The thought behind urine is correct – liquids with a low PH (acidic) can neutralize the venom that causes the stinging. That said, we do not recommend urinating on a jellyfish sting. White vinegar will work better and is more hygienic, so consider keeping a small container or Ziplock baggie of it in your beach bag.

Hot or cold?

The jellyfish sting can give off a burning sensation, so people automatically think ice. But don’t stick your leg in a cooler full of ice. Use hot water instead.

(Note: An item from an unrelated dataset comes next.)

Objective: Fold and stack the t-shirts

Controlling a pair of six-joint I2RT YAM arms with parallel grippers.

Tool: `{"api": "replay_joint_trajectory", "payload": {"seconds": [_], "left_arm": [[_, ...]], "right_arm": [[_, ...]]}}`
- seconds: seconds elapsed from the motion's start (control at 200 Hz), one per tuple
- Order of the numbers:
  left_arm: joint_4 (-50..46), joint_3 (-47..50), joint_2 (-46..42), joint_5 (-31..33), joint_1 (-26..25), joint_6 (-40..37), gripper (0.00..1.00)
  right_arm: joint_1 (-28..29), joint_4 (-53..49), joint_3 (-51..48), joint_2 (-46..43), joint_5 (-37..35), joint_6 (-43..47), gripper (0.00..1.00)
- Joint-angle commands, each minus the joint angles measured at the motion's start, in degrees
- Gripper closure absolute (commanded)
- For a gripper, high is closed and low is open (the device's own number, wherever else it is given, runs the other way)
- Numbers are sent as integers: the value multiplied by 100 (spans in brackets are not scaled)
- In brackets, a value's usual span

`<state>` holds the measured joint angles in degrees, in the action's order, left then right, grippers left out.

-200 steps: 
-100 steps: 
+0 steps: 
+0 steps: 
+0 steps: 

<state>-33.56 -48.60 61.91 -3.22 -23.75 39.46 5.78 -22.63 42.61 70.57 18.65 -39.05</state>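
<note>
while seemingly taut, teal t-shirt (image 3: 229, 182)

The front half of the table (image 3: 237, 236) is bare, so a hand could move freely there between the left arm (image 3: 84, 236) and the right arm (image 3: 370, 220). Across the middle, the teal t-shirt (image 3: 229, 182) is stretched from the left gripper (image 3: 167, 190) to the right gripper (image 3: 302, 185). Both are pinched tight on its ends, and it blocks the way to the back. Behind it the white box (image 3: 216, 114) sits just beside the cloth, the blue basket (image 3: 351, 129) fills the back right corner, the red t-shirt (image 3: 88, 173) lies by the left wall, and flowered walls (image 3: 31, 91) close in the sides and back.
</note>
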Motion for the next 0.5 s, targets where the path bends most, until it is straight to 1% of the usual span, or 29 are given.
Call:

Water with a temperature of 110 degrees F or higher, which is the minimum of the hot water that comes out of the faucet in your house, can bring relief.

Salt or fresh water?

Since you are right next to the ocean, you may be tempted to jump back in the saltwater. Don’t. Use fresh water instead.

Meat tenderizer?

Another treatment that you may have heard of is meat tenderizer. Jellyfish venom is protein-based and the papain enzyme in meat tenderizer breaks down those proteins, helping decrease the itching and burning. While this works, it is better to treat the jellyfish sting before it reaches this point.

Tentacle removal techniques

If you have tentacles stuck to you, wet sand is not the best way to get them off. (Neither is madly waving your arms and legs.) We recommend washing them off with vinegar or scraping them off with a credit card or similar thin piece of plastic. People around you will appreciate you carefully removing them versus flinging them down the beach.

Pay attention to warnings

The safest bet is to not get stung at all. Purple flags flying at the beach are a warning that jellyfish are in the area. If you do want to take a dip, cover yourself up with a wetsuit or other clothing that can protect you from direct contact with jellyfish.

When to see a doctor

Some people can have allergic reactions to the jellyfish stings that are worse than average and certain parts of your body are more sensitive. Extremely young children are more at risk. If you or your child is lightheaded, dizzy, or having trouble breathing, they should be checked out. But most jellyfish stings, even though they are annoying, are mild, even if they don’t seem that way, and with proper treatment will go away on their own.